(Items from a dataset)
Segment Open

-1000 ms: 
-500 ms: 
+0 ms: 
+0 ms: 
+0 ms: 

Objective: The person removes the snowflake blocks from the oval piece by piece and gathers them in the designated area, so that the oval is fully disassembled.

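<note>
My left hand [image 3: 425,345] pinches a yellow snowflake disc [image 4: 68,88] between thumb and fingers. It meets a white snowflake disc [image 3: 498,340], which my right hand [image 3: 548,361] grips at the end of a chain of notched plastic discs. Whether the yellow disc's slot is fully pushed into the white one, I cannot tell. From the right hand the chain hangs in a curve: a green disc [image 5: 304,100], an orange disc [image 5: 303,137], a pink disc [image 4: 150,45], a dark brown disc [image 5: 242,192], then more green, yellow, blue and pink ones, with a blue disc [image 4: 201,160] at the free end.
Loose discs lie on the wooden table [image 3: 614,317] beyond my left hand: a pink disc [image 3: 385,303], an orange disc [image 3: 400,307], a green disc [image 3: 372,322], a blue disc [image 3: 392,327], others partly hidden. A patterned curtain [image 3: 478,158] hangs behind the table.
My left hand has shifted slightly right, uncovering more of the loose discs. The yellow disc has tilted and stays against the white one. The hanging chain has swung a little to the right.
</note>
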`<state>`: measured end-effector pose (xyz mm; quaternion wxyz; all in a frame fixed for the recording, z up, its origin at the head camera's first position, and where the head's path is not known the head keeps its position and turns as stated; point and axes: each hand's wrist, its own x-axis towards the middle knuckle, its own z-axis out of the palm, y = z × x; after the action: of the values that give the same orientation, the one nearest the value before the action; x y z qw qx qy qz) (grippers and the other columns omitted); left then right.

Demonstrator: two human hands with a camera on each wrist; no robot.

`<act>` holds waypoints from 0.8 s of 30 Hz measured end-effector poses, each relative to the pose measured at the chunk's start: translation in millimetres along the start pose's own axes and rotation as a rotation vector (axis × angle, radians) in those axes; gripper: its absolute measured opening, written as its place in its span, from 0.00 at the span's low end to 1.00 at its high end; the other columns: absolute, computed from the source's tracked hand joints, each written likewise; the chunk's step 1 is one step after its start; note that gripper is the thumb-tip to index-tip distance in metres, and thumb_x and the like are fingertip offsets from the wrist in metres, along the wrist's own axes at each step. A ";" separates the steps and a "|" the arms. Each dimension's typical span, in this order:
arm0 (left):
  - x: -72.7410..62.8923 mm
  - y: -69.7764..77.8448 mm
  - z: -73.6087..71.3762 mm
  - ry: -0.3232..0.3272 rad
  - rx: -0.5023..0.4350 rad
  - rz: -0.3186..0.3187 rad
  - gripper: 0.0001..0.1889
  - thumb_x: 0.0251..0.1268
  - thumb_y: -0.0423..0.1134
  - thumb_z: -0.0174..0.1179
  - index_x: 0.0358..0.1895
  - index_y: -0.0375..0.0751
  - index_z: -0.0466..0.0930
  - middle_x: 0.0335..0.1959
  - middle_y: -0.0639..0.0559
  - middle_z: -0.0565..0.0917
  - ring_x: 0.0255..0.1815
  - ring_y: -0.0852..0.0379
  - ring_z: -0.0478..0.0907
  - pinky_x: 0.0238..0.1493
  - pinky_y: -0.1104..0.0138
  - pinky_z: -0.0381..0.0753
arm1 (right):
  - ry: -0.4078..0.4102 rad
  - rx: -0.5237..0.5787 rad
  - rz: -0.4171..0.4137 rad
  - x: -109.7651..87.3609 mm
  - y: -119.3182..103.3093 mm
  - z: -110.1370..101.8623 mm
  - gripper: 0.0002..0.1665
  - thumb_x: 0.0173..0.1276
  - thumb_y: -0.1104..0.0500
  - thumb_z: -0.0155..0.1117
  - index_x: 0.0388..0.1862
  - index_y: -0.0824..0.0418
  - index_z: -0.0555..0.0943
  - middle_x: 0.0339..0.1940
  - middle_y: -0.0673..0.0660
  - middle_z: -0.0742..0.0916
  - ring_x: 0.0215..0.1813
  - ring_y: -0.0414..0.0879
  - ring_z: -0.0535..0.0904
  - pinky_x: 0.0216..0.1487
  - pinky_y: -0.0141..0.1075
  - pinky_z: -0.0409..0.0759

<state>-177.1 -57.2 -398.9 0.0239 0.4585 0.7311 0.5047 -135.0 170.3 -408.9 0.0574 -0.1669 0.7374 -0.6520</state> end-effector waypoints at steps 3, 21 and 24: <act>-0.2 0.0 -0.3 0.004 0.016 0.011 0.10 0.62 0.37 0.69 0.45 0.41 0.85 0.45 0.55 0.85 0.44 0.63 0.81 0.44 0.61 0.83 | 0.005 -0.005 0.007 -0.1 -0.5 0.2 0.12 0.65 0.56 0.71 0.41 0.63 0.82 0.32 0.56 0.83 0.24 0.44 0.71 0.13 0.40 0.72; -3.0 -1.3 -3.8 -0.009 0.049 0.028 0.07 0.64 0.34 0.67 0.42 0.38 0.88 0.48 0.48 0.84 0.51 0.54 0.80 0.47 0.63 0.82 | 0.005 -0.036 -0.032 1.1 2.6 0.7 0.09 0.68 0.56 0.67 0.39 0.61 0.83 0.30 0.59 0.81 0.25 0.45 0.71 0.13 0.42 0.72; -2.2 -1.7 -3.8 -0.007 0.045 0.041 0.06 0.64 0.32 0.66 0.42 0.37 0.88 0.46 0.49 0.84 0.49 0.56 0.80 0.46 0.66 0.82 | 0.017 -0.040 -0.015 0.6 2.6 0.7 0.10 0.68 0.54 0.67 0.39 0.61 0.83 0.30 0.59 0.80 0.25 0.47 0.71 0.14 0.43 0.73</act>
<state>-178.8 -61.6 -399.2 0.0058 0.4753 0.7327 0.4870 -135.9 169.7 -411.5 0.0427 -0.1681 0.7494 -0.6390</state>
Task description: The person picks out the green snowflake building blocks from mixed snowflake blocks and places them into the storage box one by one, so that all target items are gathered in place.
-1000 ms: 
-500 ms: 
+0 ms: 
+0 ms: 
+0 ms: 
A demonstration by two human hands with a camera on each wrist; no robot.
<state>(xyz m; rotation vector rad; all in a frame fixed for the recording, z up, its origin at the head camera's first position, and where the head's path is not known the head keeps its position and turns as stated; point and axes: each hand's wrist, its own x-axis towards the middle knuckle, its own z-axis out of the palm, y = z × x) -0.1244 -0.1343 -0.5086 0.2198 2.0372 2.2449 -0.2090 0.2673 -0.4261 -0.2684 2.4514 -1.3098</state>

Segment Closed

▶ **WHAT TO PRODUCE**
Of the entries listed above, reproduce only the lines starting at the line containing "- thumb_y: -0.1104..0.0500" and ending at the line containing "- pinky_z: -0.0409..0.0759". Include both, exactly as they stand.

▶ **REPLY**
  - thumb_y: -0.1104..0.0500
  - thumb_z: -0.0155..0.1117
  - index_x: 0.0388..0.1862
  - index_y: -0.0824..0.0418
  - index_z: -0.0555..0.0943
  - middle_x: 0.0339..0.1940
  - middle_y: -0.0673..0.0660
  - middle_z: -0.0742..0.0916
  - ring_x: 0.0215..0.1813
  - ring_y: -0.0414..0.0879
  - ring_z: -0.0535..0.0904
  - pinky_x: 0.0216..0.1487
  - pinky_y: -0.0141..0.1075
  - pinky_z: -0.0409..0.0759

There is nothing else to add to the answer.